• _The problem_:
Quote exactly the lines spanning from the top of the data below to the line that contains "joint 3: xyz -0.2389", including both.

• _Records for this exercise_:
_ _ _ _ _ _ _
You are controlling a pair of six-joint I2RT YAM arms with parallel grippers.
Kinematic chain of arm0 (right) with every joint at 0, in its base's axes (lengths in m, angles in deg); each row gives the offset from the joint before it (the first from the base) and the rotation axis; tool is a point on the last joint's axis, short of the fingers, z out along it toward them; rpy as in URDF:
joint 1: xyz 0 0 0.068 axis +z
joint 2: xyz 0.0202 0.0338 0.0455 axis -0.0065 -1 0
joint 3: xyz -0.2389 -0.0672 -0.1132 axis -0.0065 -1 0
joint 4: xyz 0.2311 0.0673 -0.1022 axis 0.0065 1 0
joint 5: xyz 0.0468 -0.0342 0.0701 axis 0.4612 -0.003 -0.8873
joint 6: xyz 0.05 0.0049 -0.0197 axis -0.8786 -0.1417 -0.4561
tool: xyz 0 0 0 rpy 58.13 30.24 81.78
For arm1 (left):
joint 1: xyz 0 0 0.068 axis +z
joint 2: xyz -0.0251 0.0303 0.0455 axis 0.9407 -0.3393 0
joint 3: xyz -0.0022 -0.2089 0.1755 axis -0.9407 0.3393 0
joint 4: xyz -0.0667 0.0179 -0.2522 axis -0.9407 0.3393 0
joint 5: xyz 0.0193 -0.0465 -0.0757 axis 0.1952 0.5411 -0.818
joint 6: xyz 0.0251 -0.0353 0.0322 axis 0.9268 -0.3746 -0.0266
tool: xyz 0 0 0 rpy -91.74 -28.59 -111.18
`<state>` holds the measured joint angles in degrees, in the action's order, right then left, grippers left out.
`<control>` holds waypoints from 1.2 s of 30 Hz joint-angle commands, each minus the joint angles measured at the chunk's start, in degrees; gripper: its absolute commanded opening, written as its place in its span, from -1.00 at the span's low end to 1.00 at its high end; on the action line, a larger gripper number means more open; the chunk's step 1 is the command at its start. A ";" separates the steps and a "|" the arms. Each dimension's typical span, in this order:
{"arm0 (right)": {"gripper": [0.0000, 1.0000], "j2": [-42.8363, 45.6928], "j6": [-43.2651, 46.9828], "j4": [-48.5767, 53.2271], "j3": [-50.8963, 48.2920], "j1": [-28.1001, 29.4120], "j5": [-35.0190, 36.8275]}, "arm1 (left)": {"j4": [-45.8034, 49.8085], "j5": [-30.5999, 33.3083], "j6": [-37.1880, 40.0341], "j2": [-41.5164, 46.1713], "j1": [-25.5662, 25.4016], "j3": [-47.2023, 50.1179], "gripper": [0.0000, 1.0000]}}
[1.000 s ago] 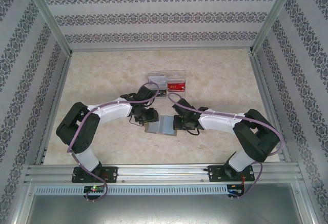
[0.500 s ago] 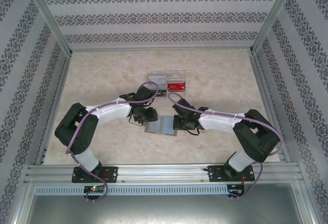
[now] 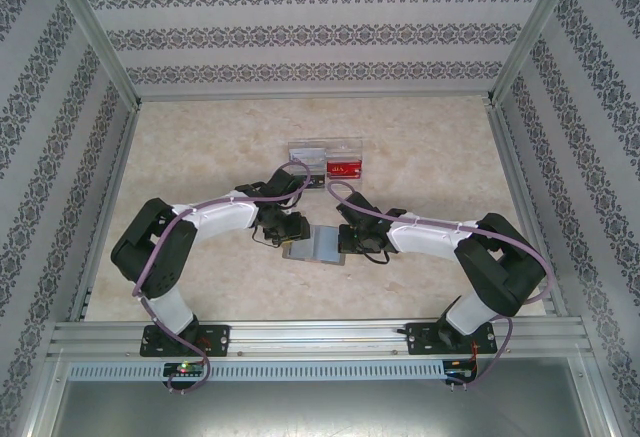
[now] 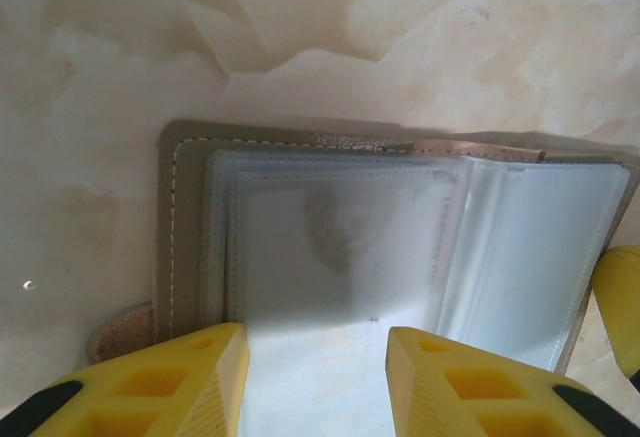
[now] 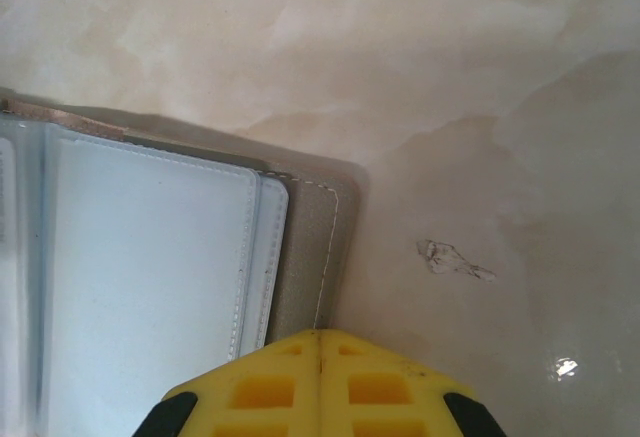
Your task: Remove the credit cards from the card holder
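grey-covered card holder (image 3: 315, 245), spread open flat on the mid table (image 3: 420, 147), pale sleeves up, between the two grippers. credit cards not discernible through the cloudy sleeves. left gripper (image 4: 315, 377) half parted over the left page, gripping nothing; right gripper (image 5: 320, 357) closed, tips at the right cover's edge, seemingly pinning it. likely risk: pinching a whole sleeve rather than a card, dragging the holder or folding it shut if the pin slips. clear plastic box (image 3: 325, 159) just behind.

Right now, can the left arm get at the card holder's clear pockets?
Probably yes: the card holder lies open, and the left gripper sits at the near edge of its pockets, jaws parted, nothing between.
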<state>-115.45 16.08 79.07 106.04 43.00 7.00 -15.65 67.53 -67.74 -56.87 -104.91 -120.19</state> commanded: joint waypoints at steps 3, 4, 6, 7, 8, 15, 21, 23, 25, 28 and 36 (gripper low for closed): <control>-1.00 -1.43 -1.00 1.16 -0.03 0.61 -0.80 | -0.56 -1.77 0.34 -1.19 0.27 -0.02 -0.15; -1.00 -1.43 -0.97 1.24 -0.03 0.61 -0.81 | -0.77 -2.24 0.40 -1.30 0.29 -0.07 -0.15; -1.00 -1.51 -0.92 1.21 -0.03 0.65 -0.76 | -1.90 -4.30 0.65 -1.77 0.20 -0.27 -0.14; -1.00 -1.56 -0.94 1.19 0.06 0.58 -0.78 | -2.45 -5.25 0.65 -2.05 0.20 -0.42 -0.14; -1.00 -1.50 -0.98 1.14 0.04 0.61 -0.79 | -2.94 -6.08 0.48 -2.39 0.03 -0.58 -0.14; -1.00 -0.96 -1.03 1.13 -0.11 0.52 -0.54 | -3.77 -7.23 0.50 -2.80 -1.24 -2.18 -0.11; -1.00 0.47 -0.96 1.38 -0.38 0.50 0.32 | -3.29 -6.63 0.81 -1.18 -1.21 -2.44 -0.10; -1.00 1.51 -0.56 2.15 -0.31 0.28 1.06 | -3.55 -7.23 1.09 -0.82 -1.29 -2.50 -0.10; -1.00 3.18 -0.45 2.51 -0.55 -0.06 1.83 | -4.42 -8.08 0.91 -0.69 -1.30 -2.44 -0.10; -1.00 6.23 -0.62 3.08 -1.57 -0.77 3.01 | -5.62 -9.57 0.66 -1.08 -1.29 -2.66 -0.10; -1.00 13.06 -2.47 3.18 -5.58 -2.35 4.89 | -8.06 -12.82 0.21 -4.08 -3.13 -5.49 -0.10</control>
<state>-104.35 15.12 80.86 102.11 41.30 9.60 -21.01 56.76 -67.72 -59.78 -106.63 -123.34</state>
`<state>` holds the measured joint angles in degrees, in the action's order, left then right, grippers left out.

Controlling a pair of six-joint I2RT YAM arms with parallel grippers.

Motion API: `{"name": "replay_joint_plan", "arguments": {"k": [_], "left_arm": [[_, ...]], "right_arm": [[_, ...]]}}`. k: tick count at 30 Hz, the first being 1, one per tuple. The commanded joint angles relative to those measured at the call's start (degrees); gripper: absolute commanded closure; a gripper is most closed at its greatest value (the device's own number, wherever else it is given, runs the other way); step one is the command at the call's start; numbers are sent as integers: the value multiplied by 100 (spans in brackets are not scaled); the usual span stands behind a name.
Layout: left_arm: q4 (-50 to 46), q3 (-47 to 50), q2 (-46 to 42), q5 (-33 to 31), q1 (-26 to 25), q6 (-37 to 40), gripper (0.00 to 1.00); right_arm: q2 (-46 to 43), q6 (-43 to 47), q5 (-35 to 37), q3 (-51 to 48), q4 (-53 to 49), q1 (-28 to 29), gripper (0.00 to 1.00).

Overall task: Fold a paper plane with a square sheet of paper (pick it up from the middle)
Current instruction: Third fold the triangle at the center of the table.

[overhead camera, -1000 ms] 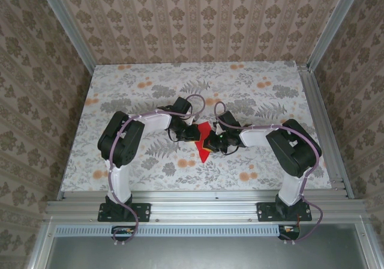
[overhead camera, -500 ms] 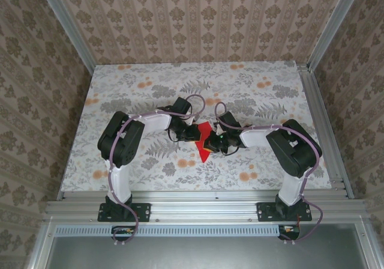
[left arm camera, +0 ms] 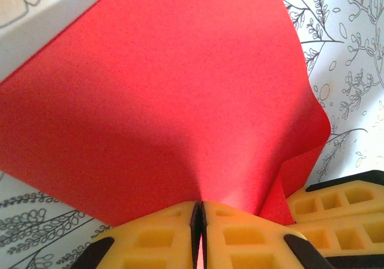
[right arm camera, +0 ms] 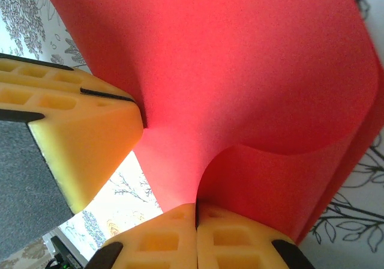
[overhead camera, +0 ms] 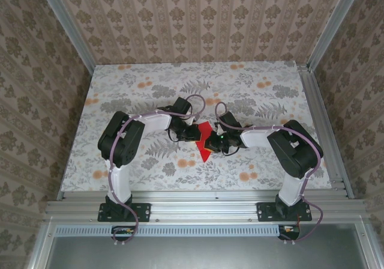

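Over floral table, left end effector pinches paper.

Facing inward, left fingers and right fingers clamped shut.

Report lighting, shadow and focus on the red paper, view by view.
Top external: soft even light, no glare; the thin bright red sheet of paper is small in frame. Left wrist: grain sharp, a broad soft shadow darkens the sheet toward the left gripper. Right wrist: sheet paler just above the right gripper, deeper red toward the top.
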<state>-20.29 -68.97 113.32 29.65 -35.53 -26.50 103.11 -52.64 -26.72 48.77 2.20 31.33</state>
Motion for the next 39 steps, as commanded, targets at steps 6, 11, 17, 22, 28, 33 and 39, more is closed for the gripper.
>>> {"name": "replay_joint_plan", "arguments": {"k": [6,11,17,22,28,33,39], "left_arm": [[-239,229,320,-240,-16,57,86],[-216,209,349,-214,-18,35,87],[-215,224,340,-206,-24,35,86],[-205,259,284,-214,-24,23,87],[-206,213,226,-196,-16,13,87],[-210,149,200,-161,-12,-14,86],[-221,86,71,-106,20,-55,86]], "right_arm": [[17,115,281,-92,-262,-37,90],[-2,165,343,-61,-343,-39,86],[22,134,377,-57,-310,-39,75],[-9,147,422,-52,-342,-39,69],[-70,169,426,-83,-351,-39,61],[-103,171,440,-122,-325,-39,57],[-107,153,426,-175,-251,-48,50]]}}
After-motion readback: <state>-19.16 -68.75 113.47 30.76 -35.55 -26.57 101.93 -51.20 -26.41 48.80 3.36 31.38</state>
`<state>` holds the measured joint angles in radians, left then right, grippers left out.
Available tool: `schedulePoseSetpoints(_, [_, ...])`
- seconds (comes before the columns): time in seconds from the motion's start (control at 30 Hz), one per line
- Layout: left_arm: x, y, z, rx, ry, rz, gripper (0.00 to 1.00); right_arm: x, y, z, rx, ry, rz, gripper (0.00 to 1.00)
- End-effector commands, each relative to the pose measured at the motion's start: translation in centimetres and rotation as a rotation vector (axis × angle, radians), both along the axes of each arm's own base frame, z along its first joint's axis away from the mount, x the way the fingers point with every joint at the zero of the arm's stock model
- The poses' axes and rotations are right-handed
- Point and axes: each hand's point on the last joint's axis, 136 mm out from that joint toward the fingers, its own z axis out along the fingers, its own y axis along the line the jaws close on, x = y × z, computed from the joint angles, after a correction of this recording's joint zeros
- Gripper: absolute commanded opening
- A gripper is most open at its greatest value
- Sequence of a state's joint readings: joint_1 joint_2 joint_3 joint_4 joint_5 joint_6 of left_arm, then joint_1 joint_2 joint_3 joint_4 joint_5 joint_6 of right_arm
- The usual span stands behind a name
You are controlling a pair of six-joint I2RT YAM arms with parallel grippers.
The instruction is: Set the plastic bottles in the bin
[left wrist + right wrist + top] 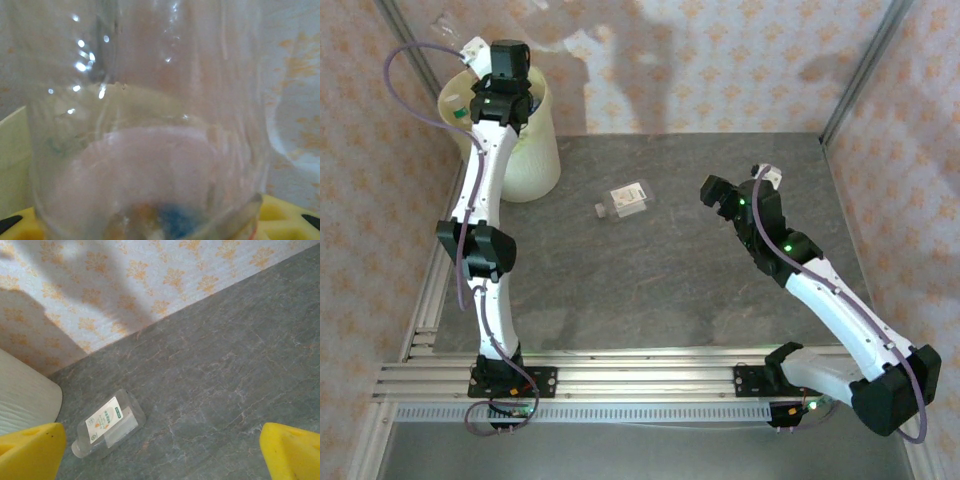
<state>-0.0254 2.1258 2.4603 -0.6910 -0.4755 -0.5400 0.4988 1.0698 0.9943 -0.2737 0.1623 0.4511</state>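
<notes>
**1 bottle held over the bin, 1 lying on the table**

At the far left of the top view, the left gripper [503, 80] is poised above the bin [542, 150], which stands in the far-left corner of the table [670, 300]. In the left wrist view, a clear held bottle [150, 125] is seen close against the lens between the yellow fingers [282, 212]. The jaws are judged to be closed on its body. The bin's cream rim is glimpsed at the left edge. Blurred blue and orange patches are made out through the plastic and are probably bottles already inside. No writing can be read on the held bottle.

Near the middle of the table, 1 lying bottle [625, 200] rests on its side, well apart from the bin and from both grippers. In the right wrist view its white label is shown with green print and a small orange picture. The text is too small to be read, so no brand can be given.

This bottle is judged to be empty, light and thin-walled. It would be easily dented by a hard squeeze and likely to slip on its glossy skin. It is best taken across the labelled body, not the narrow neck.

At the right, the right gripper [720, 195] hangs above the table. Its jaws are spread wide with nothing between them.
</notes>
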Motion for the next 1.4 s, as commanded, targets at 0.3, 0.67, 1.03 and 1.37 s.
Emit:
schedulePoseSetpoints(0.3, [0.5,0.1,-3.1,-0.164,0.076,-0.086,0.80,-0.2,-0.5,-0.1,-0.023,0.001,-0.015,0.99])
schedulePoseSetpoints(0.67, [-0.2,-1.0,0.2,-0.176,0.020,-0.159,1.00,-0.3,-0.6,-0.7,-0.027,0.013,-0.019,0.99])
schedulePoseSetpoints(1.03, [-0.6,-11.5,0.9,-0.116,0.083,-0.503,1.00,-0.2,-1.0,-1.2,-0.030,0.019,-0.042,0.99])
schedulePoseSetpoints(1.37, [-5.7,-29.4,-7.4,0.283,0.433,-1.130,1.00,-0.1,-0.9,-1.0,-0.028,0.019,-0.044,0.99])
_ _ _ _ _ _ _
• _Response to the task_:
You are controlling a pair of six-joint I2RT YAM arms with parallel grippers.
Kinematic chain of arm0 (right) with every joint at 0, in its base's axes (lengths in m, angles in deg); each row gives the offset from the joint before it (the first from the base) and the rotation axis; tool is a point on the last joint's axis, short of the fingers, z out along it toward them; rpy as in URDF:
joint 1: xyz 0 0 0.068 axis +z
joint 2: xyz 0.0202 0.0338 0.0455 axis -0.0065 -1 0
joint 3: xyz -0.2389 -0.0672 -0.1132 axis -0.0065 -1 0

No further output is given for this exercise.